NO PARANÁ

''O Ministério Público não vai se contentar com o atendimento somente de casos de urgência. Os problemas estão se agravando. Tenho que garantir o direito à saúde.''
Paulo Tavares, promotor de Defesa da Saúde Pública em Londrina, ao justificar por que encaminhou ofícios à Prefeitura de Londrina e ao Sindicato dos Servidores Municipais recomendando a normalização do atendimento nas unidades municipais de saúde.

''Foi péssimo. Nunca passei por nada pior até hoje.

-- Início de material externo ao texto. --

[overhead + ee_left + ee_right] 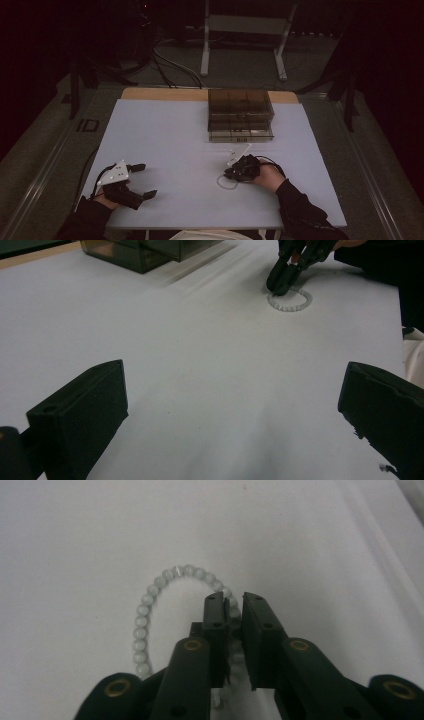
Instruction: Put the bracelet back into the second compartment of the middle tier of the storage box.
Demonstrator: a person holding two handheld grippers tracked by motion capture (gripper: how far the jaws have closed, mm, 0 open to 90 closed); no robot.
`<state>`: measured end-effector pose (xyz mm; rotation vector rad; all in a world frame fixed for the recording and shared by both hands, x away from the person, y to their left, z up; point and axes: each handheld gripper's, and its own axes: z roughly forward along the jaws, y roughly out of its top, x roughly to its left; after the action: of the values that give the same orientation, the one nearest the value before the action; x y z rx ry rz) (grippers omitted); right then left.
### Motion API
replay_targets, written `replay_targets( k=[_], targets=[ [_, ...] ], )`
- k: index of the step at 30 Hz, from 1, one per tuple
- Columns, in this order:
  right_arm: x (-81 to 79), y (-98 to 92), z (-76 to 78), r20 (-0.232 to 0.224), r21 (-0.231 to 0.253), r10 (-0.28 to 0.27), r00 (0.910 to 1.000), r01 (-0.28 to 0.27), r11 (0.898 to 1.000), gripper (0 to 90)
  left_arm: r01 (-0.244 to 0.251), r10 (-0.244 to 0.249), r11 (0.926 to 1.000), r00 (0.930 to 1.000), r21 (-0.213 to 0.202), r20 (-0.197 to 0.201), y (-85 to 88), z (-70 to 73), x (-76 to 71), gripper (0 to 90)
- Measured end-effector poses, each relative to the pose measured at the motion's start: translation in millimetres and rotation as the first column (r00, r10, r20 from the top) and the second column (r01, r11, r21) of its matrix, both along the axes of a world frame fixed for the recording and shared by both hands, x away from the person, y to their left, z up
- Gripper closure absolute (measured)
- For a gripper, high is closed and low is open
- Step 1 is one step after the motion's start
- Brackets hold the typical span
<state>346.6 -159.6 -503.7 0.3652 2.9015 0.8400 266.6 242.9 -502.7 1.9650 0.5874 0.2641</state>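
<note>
A round bracelet of small pale beads is laid flat on the white table, in front of a dark see-through plastic drawer box. One side of the bracelet is pinched between the black jaws of the right gripper, which are clenched on the beads. The left gripper is held wide apart, with nothing grasped, well away from the bracelet.

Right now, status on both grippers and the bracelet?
Right gripper shut on the bead bracelet, bracelet flat on the table. Left gripper open, holding nothing. Smoked drawer box beyond; nothing blocking.
</note>
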Motion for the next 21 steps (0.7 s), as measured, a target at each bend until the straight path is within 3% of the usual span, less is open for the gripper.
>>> replay_targets(
  k=[8, 14, 21],
  targets=[
    [-3.0, 1.6, 0.0, 0.019, -0.009, -0.004, 0.9998, 0.004, 1.0, 85.4, 0.001, -0.001, 1.0, 1.0, -0.001, -0.002, -0.2, -0.1, 0.3, 1.0],
    [0.6, -2.1, -0.4, -0.018, 0.023, -0.019, 0.9997, 0.019, 1.0, 85.6, 0.001, -0.001, 1.0, 1.0, -0.002, -0.001, 0.2, 0.1, 0.2, 1.0],
    [0.6, -5.1, 9.4, 0.0, 0.058, -0.02, 0.9998, 0.02, 0.998, 85.6, 0.002, -0.002, 1.0, 1.0, -0.003, -0.001, 0.4, 0.0, 0.3, 1.0]
  ],
)
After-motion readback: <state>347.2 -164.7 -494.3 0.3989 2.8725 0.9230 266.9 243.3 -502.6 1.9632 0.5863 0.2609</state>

Desse jeito nunca mais quero sair de casa.''
Oscar Leopoldo Ohlmann Júnior, garoto de 15 anos em Londrina que fugiu de casa junto com um amigo, ao afirmar que nunca mais pretende se aventurar a tal façanha.

''Eu achei que ligando, dizendo 'pai' e mostrando que estava vivo, eles iam ficar mais tranquilos.''
Josnei Antônio dos Santos, garoto de 13 anos que fugiu de casa junto com o amigo Oscar, ao comentar que não imaginava a dimensão que o caso iria tomar.

''Eu não entendo o que acontece. Prendem tanta gente, até por briga na rua. Esse homem matou minha sobrinha de maneira brutal e nunca viu cadeia.''
Iracema Estruzani Valente, tia de Fernanda Estruzani assassinada em 1989 pelo ex-marido Marcos Panissa, ao criticar a morosidade da Justiça e a impunidade do assassino.

''O Brasil tem hoje mais de 80 milhões de negros e, no entanto, pouquíssimos têm acesso às universidades públicas e privadas.''
Matilde Ribeiro, ministra-chefe da Secretaria Especial de Políticas de Promoção da Igualdade Racial da Presidência da República, ao defender em Londrina o sistema de cotas para negros e estudantes das escolas públicas nas universidades gratuitas.